*TASK TO COMPLETE*
Return, exactly and in full, the lines of the records below starting at the one with "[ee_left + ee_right" and ending at the one with "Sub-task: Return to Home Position", and no other lines.

Start of EXTRACTED INFORMATION

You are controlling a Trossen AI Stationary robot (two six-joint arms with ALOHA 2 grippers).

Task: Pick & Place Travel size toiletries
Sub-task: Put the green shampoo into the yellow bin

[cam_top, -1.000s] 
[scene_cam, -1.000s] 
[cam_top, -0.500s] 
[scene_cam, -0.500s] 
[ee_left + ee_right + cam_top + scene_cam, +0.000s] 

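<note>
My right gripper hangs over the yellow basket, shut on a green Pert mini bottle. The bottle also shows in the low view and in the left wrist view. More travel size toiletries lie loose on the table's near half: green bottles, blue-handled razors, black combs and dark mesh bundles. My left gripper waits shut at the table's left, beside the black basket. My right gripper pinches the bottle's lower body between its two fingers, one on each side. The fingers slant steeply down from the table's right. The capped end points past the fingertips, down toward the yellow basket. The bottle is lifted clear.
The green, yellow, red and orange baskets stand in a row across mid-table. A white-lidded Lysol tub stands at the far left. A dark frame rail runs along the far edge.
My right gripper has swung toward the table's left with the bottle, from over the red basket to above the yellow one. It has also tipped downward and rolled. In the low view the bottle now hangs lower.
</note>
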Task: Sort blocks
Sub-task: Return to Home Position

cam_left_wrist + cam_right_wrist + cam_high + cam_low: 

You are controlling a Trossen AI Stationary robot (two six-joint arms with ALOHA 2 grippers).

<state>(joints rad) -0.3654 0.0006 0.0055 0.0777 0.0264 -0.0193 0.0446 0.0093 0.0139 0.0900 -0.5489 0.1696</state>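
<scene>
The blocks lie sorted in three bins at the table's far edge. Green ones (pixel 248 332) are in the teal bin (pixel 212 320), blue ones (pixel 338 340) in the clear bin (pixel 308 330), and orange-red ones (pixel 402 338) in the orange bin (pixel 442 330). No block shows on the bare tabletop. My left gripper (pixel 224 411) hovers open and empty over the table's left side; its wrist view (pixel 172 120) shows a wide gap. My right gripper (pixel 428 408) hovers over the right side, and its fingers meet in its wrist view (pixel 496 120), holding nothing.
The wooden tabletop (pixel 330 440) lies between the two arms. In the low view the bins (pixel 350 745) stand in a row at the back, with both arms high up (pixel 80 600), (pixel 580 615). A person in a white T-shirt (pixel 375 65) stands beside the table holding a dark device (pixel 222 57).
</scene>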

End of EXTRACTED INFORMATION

*TASK RESULT*
[ee_left + ee_right + cam_top + scene_cam, +0.000s] 

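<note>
My right gripper hangs over the yellow basket, shut on a green Pert mini bottle. The bottle also shows in the low view and in the left wrist view. More travel size toiletries lie loose on the table's near half: green bottles, blue-handled razors, black combs and dark mesh bundles. My left gripper waits shut at the table's left, beside the black basket. My right gripper pinches the bottle's lower body between its two fingers, one on each side. The fingers slant steeply down from the table's right. The capped end points past the fingertips, down toward the yellow basket. The bottle is lifted clear.
The green, yellow, red and orange baskets stand in a row across mid-table. A white-lidded Lysol tub stands at the far left. A dark frame rail runs along the far edge.
My right gripper has swung toward the table's left with the bottle, from over the red basket to above the yellow one. It has also tipped downward and rolled. In the low view the bottle now hangs lower.
</note>
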Task: Sort blocks
Sub-task: Return to Home Position

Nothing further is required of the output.